[Task to carry out] Each line below needs to be returned exactly. Skip any picture.

[Source information]
=-=-=-=-=
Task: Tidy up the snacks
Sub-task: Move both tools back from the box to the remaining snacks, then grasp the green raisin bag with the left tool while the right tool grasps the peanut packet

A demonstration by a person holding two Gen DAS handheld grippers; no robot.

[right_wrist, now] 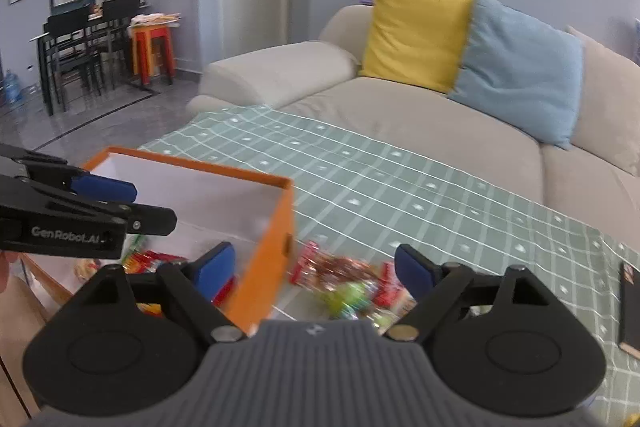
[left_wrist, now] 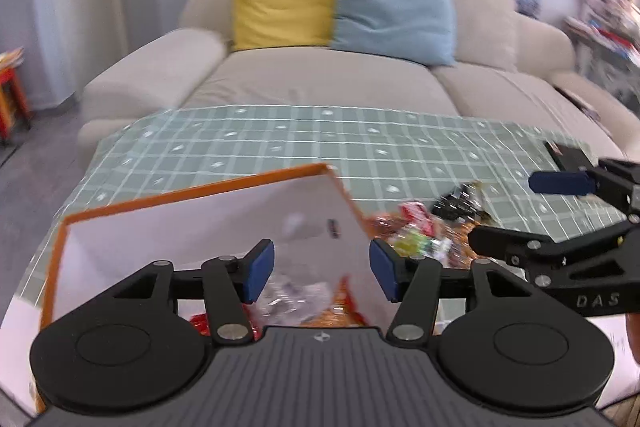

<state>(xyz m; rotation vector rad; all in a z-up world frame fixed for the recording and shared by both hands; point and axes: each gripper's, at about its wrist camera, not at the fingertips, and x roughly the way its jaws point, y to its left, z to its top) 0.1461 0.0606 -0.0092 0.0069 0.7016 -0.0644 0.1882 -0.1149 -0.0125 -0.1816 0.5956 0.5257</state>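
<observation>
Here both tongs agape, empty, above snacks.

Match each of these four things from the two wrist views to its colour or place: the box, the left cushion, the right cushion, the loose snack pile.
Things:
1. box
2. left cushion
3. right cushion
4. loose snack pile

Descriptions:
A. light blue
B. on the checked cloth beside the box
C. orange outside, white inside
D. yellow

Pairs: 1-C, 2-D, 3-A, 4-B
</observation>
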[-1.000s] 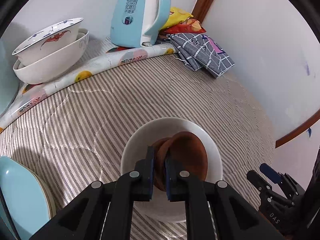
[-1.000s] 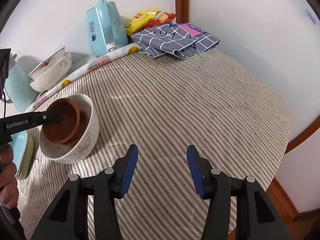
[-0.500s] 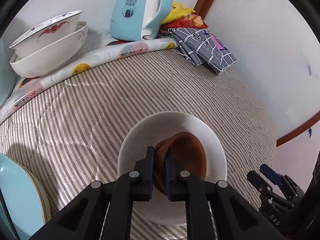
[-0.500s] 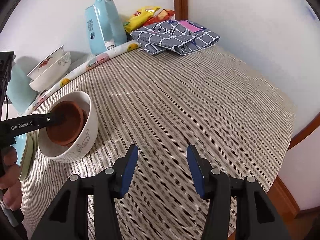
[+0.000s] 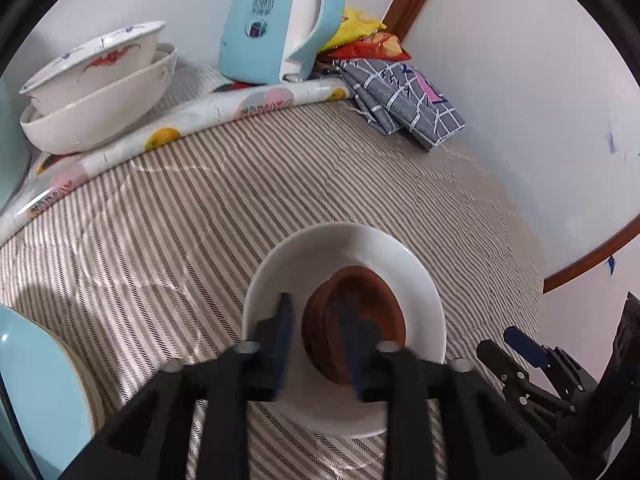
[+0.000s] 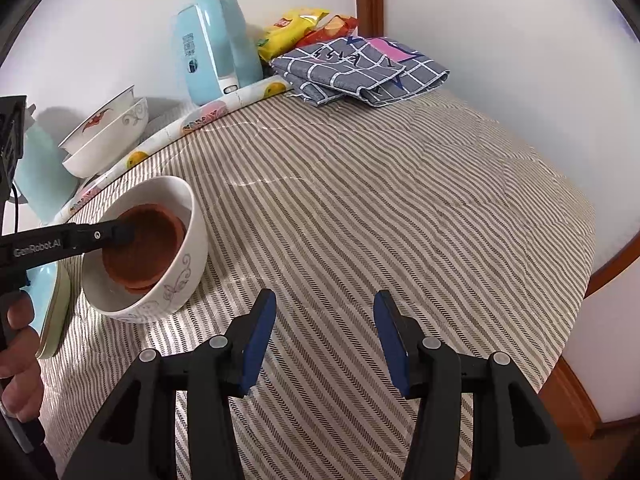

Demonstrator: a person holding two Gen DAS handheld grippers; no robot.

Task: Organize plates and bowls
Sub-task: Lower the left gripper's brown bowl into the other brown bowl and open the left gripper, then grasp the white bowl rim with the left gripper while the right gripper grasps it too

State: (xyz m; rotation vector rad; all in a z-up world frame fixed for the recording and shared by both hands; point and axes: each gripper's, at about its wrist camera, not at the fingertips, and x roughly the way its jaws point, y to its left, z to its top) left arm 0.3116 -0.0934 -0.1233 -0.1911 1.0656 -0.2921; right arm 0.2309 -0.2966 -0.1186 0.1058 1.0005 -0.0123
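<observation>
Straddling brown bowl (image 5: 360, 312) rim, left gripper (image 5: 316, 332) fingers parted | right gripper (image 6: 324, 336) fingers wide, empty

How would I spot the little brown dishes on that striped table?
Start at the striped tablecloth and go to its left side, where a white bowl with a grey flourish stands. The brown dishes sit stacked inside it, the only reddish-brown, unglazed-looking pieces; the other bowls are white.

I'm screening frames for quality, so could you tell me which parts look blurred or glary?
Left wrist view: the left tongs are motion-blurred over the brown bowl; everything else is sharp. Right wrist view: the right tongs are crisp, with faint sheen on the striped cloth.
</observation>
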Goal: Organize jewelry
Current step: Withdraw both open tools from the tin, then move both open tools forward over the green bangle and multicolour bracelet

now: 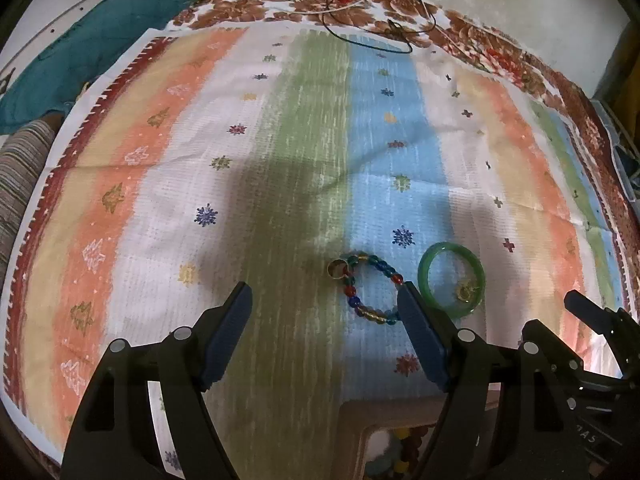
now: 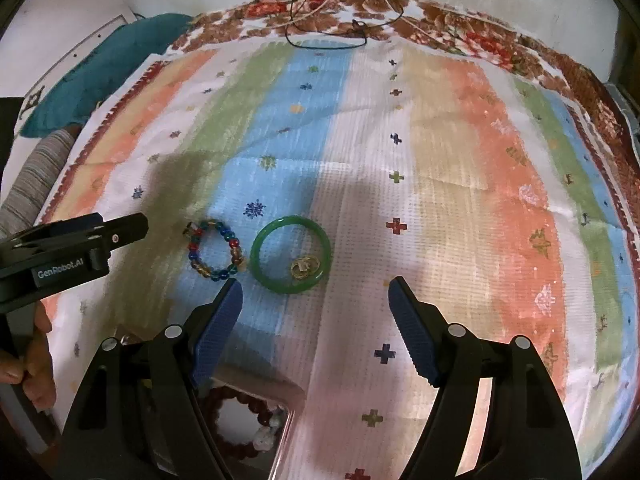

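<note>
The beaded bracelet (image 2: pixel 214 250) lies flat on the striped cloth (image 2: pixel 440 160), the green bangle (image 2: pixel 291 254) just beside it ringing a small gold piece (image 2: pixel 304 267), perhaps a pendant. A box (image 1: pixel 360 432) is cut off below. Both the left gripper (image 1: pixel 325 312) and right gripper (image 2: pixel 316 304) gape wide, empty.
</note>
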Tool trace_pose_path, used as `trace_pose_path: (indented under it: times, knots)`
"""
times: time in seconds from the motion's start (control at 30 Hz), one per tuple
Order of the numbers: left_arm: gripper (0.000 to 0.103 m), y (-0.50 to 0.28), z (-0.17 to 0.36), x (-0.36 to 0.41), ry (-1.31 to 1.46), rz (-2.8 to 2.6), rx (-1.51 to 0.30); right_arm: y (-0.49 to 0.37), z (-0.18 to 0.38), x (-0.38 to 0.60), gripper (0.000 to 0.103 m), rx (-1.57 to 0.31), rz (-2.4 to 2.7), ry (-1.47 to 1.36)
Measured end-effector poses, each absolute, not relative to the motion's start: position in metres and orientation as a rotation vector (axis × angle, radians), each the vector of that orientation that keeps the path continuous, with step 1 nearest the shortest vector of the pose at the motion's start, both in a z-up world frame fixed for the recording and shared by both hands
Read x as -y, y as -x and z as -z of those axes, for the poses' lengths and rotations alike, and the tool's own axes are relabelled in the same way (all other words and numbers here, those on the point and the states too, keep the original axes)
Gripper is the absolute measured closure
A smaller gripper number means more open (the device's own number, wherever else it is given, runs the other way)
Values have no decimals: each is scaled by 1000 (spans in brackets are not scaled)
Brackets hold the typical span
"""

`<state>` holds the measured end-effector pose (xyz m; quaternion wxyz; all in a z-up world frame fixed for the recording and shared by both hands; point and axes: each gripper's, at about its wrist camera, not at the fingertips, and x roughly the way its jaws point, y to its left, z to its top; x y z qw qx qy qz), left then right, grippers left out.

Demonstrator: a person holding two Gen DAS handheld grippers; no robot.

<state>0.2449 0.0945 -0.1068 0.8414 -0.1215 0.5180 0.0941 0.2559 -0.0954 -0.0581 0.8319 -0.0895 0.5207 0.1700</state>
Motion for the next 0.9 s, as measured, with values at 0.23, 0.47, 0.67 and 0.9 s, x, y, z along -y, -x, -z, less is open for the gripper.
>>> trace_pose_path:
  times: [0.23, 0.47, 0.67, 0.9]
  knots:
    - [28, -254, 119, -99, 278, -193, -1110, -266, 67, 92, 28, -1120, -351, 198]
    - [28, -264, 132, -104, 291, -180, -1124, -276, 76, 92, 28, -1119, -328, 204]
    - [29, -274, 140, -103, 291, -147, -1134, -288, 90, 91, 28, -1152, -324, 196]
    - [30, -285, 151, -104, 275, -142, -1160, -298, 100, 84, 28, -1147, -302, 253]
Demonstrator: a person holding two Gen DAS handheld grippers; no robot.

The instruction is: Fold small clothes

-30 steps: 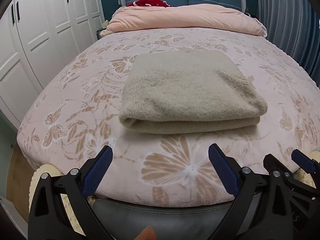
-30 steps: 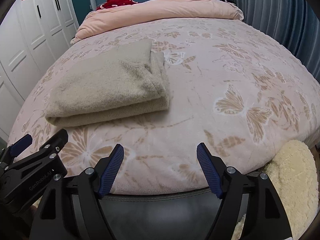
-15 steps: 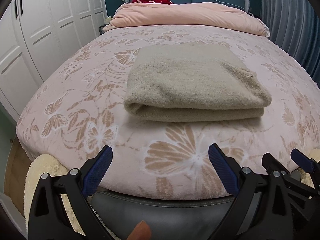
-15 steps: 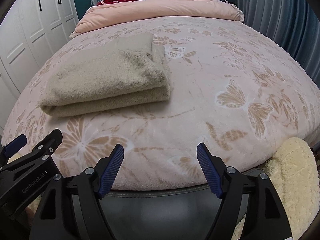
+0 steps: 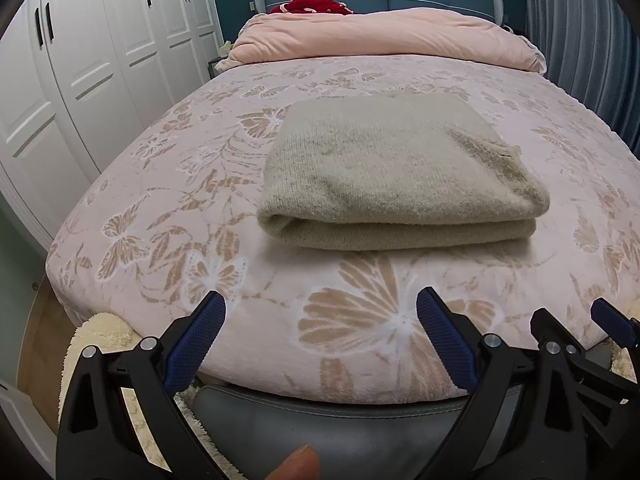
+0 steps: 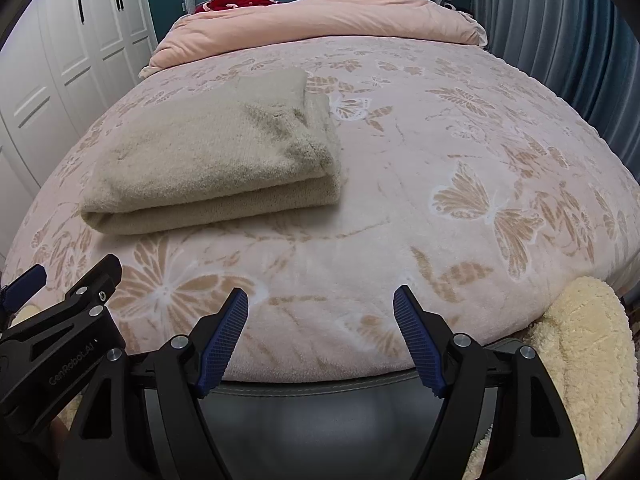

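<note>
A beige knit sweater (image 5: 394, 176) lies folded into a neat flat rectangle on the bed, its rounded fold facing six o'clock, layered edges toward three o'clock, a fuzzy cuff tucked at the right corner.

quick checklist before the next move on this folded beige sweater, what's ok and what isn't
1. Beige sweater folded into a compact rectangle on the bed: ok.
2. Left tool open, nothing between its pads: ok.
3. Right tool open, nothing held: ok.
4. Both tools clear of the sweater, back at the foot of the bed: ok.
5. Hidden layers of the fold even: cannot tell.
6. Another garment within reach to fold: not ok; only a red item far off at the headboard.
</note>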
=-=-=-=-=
[The answer]
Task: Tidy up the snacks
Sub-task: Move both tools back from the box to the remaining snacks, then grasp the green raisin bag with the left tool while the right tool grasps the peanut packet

A demonstration by a person holding two Gen DAS handheld grippers; no robot.

[right_wrist, now] 
[left_wrist, now] 

<state>(xyz m; rotation vector rad; all in a z-up world frame fixed for the recording and shared by both hands; point and axes: each gripper's, at about its wrist camera, not at the fingertips, and x roughly the way its jaws point, y to its left, z to its top) 0.1461 0.0606 -0.0092 0.0069 0.7016 -0.0644 0.1882 -0.1149 -0.0125 -0.1816 0.5956 0.5257</state>
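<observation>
Here both tongs agape, empty, above snacks.

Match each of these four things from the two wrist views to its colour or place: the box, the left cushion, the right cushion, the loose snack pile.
Things:
1. box
2. left cushion
3. right cushion
4. loose snack pile

Descriptions:
A. light blue
B. on the checked cloth beside the box
C. orange outside, white inside
D. yellow

Pairs: 1-C, 2-D, 3-A, 4-B
</observation>
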[-1.000s] 
[-1.000s] 
[-0.500s] 
[-0.500s] 
[+0.000s] 
[+0.000s] 

Demonstrator: a person holding two Gen DAS handheld grippers; no robot.

Task: Organize plates and bowls
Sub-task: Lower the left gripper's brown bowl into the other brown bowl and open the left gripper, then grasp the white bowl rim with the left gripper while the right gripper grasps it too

State: (xyz m; rotation vector rad; all in a z-up world frame fixed for the recording and shared by both hands; point and axes: each gripper's, at about its wrist camera, not at the fingertips, and x roughly the way its jaws point, y to its left, z to its top) left arm 0.3116 -0.0934 -0.1233 -0.1911 1.0656 -0.2921; right arm 0.2309 -0.2966 -0.1186 0.1058 1.0005 -0.0123
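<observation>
Straddling brown bowl (image 5: 360, 312) rim, left gripper (image 5: 316, 332) fingers parted | right gripper (image 6: 324, 336) fingers wide, empty

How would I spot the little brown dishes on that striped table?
Start at the striped tablecloth and go to its left side, where a white bowl with a grey flourish stands. The brown dishes sit stacked inside it, the only reddish-brown, unglazed-looking pieces; the other bowls are white.

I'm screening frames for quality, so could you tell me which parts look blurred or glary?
Left wrist view: the left tongs are motion-blurred over the brown bowl; everything else is sharp. Right wrist view: the right tongs are crisp, with faint sheen on the striped cloth.
</observation>
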Goal: Organize jewelry
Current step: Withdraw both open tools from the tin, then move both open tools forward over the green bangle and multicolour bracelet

now: 
now: 

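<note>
The beaded bracelet (image 2: pixel 214 250) lies flat on the striped cloth (image 2: pixel 440 160), the green bangle (image 2: pixel 291 254) just beside it ringing a small gold piece (image 2: pixel 304 267), perhaps a pendant. A box (image 1: pixel 360 432) is cut off below. Both the left gripper (image 1: pixel 325 312) and right gripper (image 2: pixel 316 304) gape wide, empty.
</note>
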Tool trace_pose_path, used as `trace_pose_path: (indented under it: times, knots)`
"""
times: time in seconds from the motion's start (control at 30 Hz), one per tuple
Order of the numbers: left_arm: gripper (0.000 to 0.103 m), y (-0.50 to 0.28), z (-0.17 to 0.36), x (-0.36 to 0.41), ry (-1.31 to 1.46), rz (-2.8 to 2.6), rx (-1.51 to 0.30); right_arm: y (-0.49 to 0.37), z (-0.18 to 0.38), x (-0.38 to 0.60), gripper (0.000 to 0.103 m), rx (-1.57 to 0.31), rz (-2.4 to 2.7), ry (-1.47 to 1.36)
Measured end-effector poses, each absolute, not relative to the motion's start: position in metres and orientation as a rotation vector (axis × angle, radians), each the vector of that orientation that keeps the path continuous, with step 1 nearest the shortest vector of the pose at the motion's start, both in a z-up world frame fixed for the recording and shared by both hands
Read x as -y, y as -x and z as -z of those axes, for the poses' lengths and rotations alike, and the tool's own axes are relabelled in the same way (all other words and numbers here, those on the point and the states too, keep the original axes)
Gripper is the absolute measured closure
A smaller gripper number means more open (the device's own number, wherever else it is given, runs the other way)
Values have no decimals: each is scaled by 1000 (spans in brackets are not scaled)
Brackets hold the typical span
"""

`<state>` holds the measured end-effector pose (xyz m; quaternion wxyz; all in a z-up world frame fixed for the recording and shared by both hands; point and axes: each gripper's, at about its wrist camera, not at the fingertips, and x roughly the way its jaws point, y to its left, z to its top; x y z qw qx qy qz), left then right, grippers left out.

Demonstrator: a person holding two Gen DAS handheld grippers; no robot.

<state>0.2449 0.0945 -0.1068 0.8414 -0.1215 0.5180 0.0941 0.2559 -0.0954 -0.0581 0.8319 -0.0895 0.5207 0.1700</state>
Motion for the next 0.9 s, as measured, with values at 0.23, 0.47, 0.67 and 0.9 s, x, y, z along -y, -x, -z, less is open for the gripper.
>>> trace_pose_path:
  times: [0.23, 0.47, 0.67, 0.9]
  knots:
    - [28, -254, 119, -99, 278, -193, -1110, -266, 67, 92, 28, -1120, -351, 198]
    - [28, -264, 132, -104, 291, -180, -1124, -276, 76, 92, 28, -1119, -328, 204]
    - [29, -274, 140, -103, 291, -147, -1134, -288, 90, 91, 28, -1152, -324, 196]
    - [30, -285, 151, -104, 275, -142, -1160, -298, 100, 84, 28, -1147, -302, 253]
Demonstrator: a person holding two Gen DAS handheld grippers; no robot.

The instruction is: Fold small clothes

-30 steps: 
-30 steps: 
-15 steps: 
-15 steps: 
+0 steps: 
+0 steps: 

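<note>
A beige knit sweater (image 5: 394, 176) lies folded into a neat flat rectangle on the bed, its rounded fold facing six o'clock, layered edges toward three o'clock, a fuzzy cuff tucked at the right corner.

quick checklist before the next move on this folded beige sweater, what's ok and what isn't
1. Beige sweater folded into a compact rectangle on the bed: ok.
2. Left tool open, nothing between its pads: ok.
3. Right tool open, nothing held: ok.
4. Both tools clear of the sweater, back at the foot of the bed: ok.
5. Hidden layers of the fold even: cannot tell.
6. Another garment within reach to fold: not ok; only a red item far off at the headboard.
</note>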

The output shown is complete.